Не помню уже при каких обстоятельствах, но как–то Михаил Димитриевич побился об заклад с безусым еще поручиком Зарядиным, который был безнадежно влюблен в младшую Цветкову, что через две недели представит ему ее любовное письмо, или, по крайней мере, нежную записку. Как водится, вокруг этого пари тут же завертелось нечто вроде тотализатора: одни «ставили» на Благого, другие были уверены, что выиграет поручик. Михаил Димитриевич принялся за дело крайне энергично: в субботу не поехал в отпуск, в воскресенье пошел в церковь, простоял всю обедню рядом с поповнами и без труда познакомился с ними. С четырех до шести мерз в тонких лаковых сапогах на катке (на коньках он не катался), с катка проводил простых, веселых и очень разговорчивых сестер домой. Началось все как будто бы блестяще. Но дальше начала так и не пошло. Предоставленная нами двухнедельная отсрочка не помогла. Через месяц московский лев признал себя побежденным, выставил три бутылки шампанского и вернулся к своим Афродитам земным.
Зима подходила к концу. Учебная команда была распущена и мы были возвращены в свои батареи. Моей, второй, командовал полковник Котляревский, на службе вспыльчивый крикун, но по существу добрый, безвольный человек, которым в свою очередь командовали его взбалмошная жена и сверхсрочный фельдфебель Кунц, человек злой, придирчивый, но на редкость дельный и честный.

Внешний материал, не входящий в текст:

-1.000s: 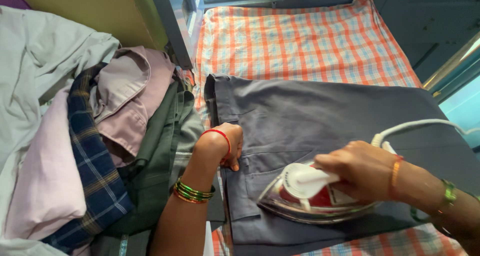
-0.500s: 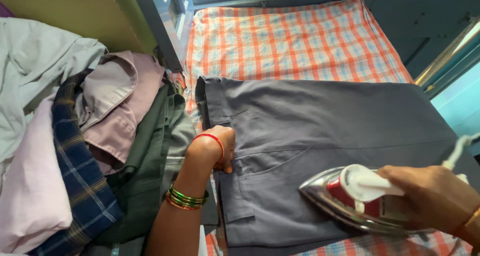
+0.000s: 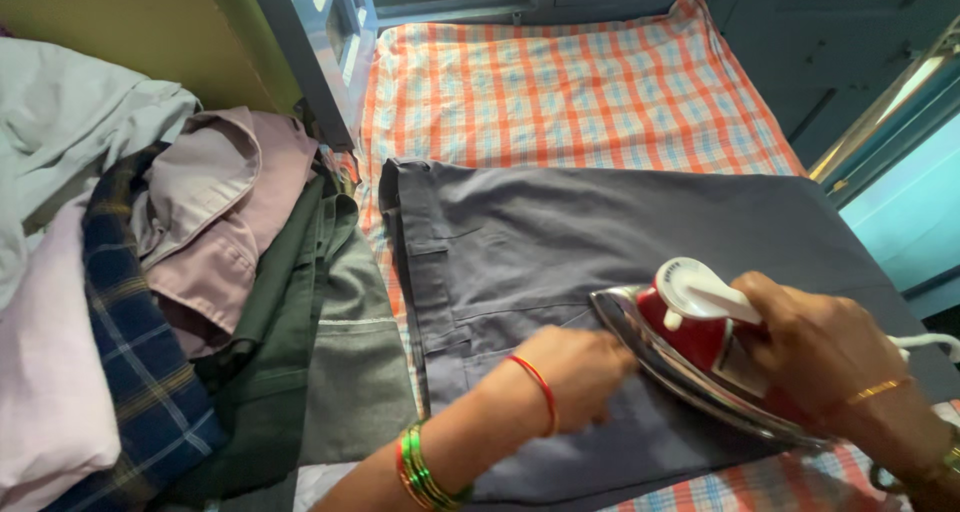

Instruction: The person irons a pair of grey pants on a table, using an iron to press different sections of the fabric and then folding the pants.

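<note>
Right hand (image 3: 830, 357), lower right of frame: grip closed round handle of red iron (image 3: 700, 357), soleplate flat on grey trousers (image 3: 600, 242). Left hand (image 3: 580, 367), bottom centre: open, holding nothing, palm pressing cloth flat just beside iron tip. Trousers spread mid-frame on checked cloth (image 3: 560, 82) covering surface. Clothes pile (image 3: 150, 292) at left.

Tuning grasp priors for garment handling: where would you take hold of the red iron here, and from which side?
Best by its handle, from above and from the heel end. The red iron lies soleplate down on the grey trousers, nose toward the waistband, so only the handle offers a safe grip. The right hand wraps it exactly so. The left hand presses the cloth just ahead of the nose; keep clear of that side.
</note>
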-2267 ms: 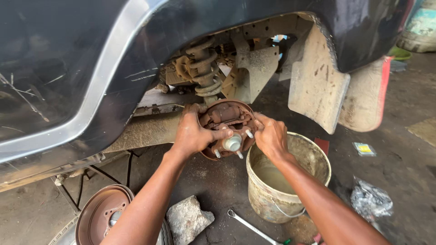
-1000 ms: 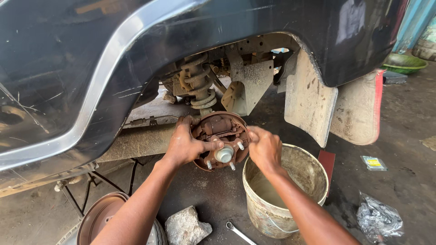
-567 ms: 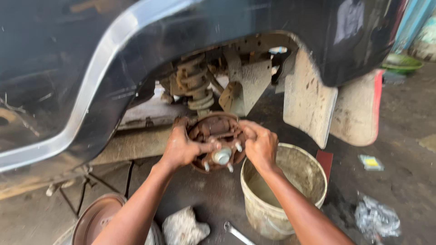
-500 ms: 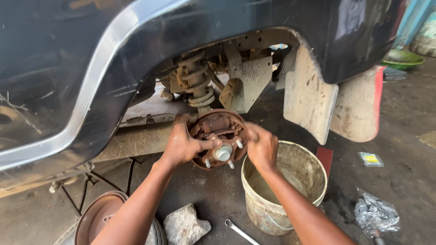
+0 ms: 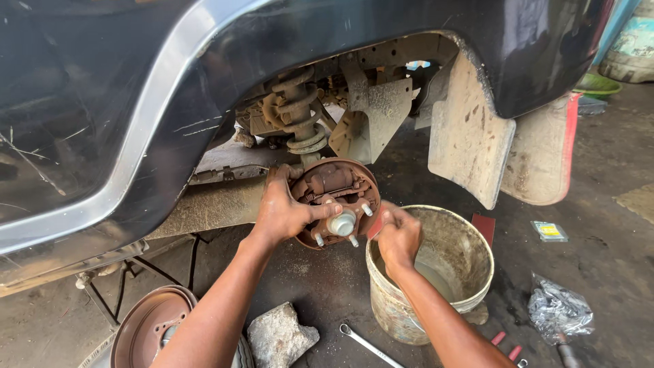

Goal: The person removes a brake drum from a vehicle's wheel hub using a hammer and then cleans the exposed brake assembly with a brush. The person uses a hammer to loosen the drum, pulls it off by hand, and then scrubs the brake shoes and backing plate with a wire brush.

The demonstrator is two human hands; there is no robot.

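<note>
Hands at rusty round brake assembly (image 5: 335,203) | left hand (image 5: 285,210) spread flat at 9 o'clock, thumb across | right hand (image 5: 397,234) curled shut at 4 o'clock, its hold hidden | dirty plastic bucket (image 5: 470,272) just beside.

You look down at a stained concrete floor (image 5: 613,272) in daylight. The dark body of a raised car (image 5: 102,102) fills the upper view, a dirty mud flap (image 5: 470,136) hanging behind the wheel arch. A weathered barrel (image 5: 633,48) stands far right.
</note>
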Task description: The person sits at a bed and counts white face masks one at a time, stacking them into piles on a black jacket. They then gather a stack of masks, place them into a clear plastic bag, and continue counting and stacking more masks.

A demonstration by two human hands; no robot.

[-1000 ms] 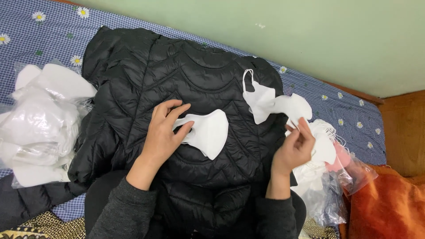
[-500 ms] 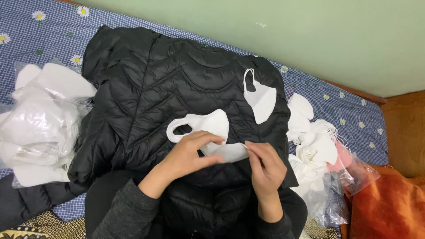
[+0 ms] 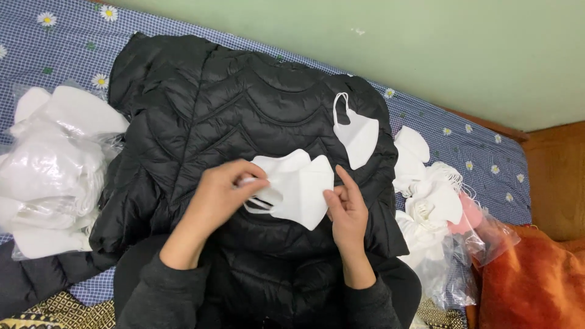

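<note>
— What sits nearest the camera?

— Two dark-sleeved forearms rising from the near edge. The left hand (image 3: 222,194) and right hand (image 3: 348,213) meet over a white folded face mask (image 3: 298,190), which lies on a black quilted jacket (image 3: 237,128) spread across the lap and the bed.

— How do the hands hold it?

— The left hand pinches the mask's left end, fingers curled over the ear loops there. The right hand touches its right near edge, forefinger raised along the side, thumb and fingers closing lightly on the fabric.

— And how does the mask lie?

— Between the two hands, its long axis running left to right, the folded point dipping toward the near right. Both hands touch it; neither is clearly nearer. It looks clean, soft and thin, with a centre crease.

— Farther out?

— A second white mask (image 3: 358,135) lies on the jacket, just beyond and to the right, loop uppermost. Loose masks in a clear plastic bag (image 3: 436,210) pile up at right, beside an orange cloth (image 3: 533,280). At left, a bigger bag of white masks (image 3: 52,164). Beyond lie the blue daisy-print bedsheet (image 3: 469,146) and a green wall (image 3: 426,49).
</note>
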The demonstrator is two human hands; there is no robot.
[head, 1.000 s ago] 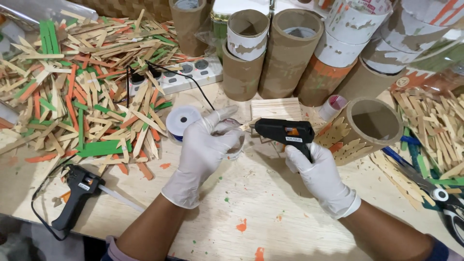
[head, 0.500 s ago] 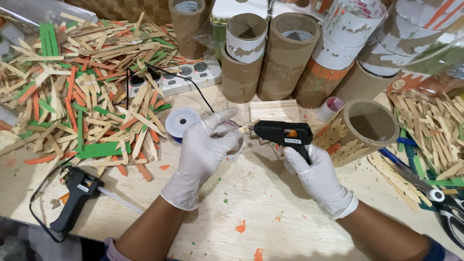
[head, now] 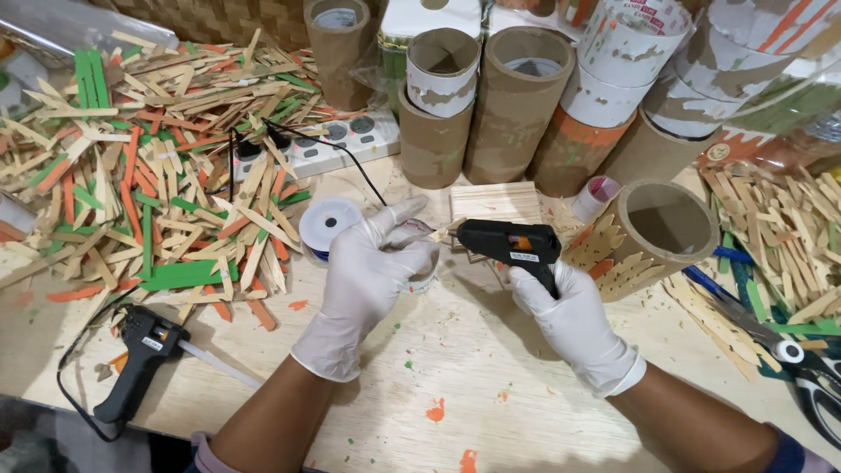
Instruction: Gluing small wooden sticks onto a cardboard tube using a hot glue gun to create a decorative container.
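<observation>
While brown cardboard tubes with torn white and orange paper wraps stand along the back of the desk, a small white bottle with a pink label sits just right of a pale wooden panel. The right hand, gloved in white, is wrapped tight around the handle of a black glue gun, nozzle pointing left. The left hand, also gloved, has its grip pinched on what looks like a thin wooden stick at the nozzle tip, though the piece is too small to be sure. A white spool lies just beside that hand. Compared with half a second ago, both hands hold nearly the same pose.
</observation>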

С «матерью командиршей» у меня быстро наладились прекрасные отношения. Случилось как–то так, что я стал исполнять ее поручения в Москве. По возвращении из отпуска я всегда сам приносил ей закупленные вещи и не раз оставался выпить стакан чаю, а то и поужинать. Командирский повар прекрасно готовил пельмени, вареники и всякие иные малознакомые мне «этнографические» блюда, которые мне весьма нравились. В такой уютной, домашней обстановке и состоялось, не без посредничества командирши, нечто вроде договора между мною и полковником, которого вне службы все звали попросту Сергеем Андреевичем. Я обещал, что мы, вольноопределяющиеся его батареи, безукоризненно сдадим экзамен на прапорщика (за что командиру батареи по закону полагалось денежное вознаграждение), он же согласился при случае сказать фельдфебелю Кунцу, любившему измываться над вольноопределяющимися, чтобы тот не слишком налегал на нас. Наша батарейная служба устраивалась таким образом еще привольнее, чем учеба в команде. От пешего строя по утрам мы были совсем освобождены. Приемкой при орудиях занимались раза два в неделю в каком–то холодном желтом манеже. Занятия эти были скучны и бессмысленны, зато весело было возвращаться с громкою солдатскою песнью. Был у нас в батарее искусный запевала, который, вроде Тургеневского рядчика, пел все с особым вывертом и переборами, были у нас и прекрасные свистуны.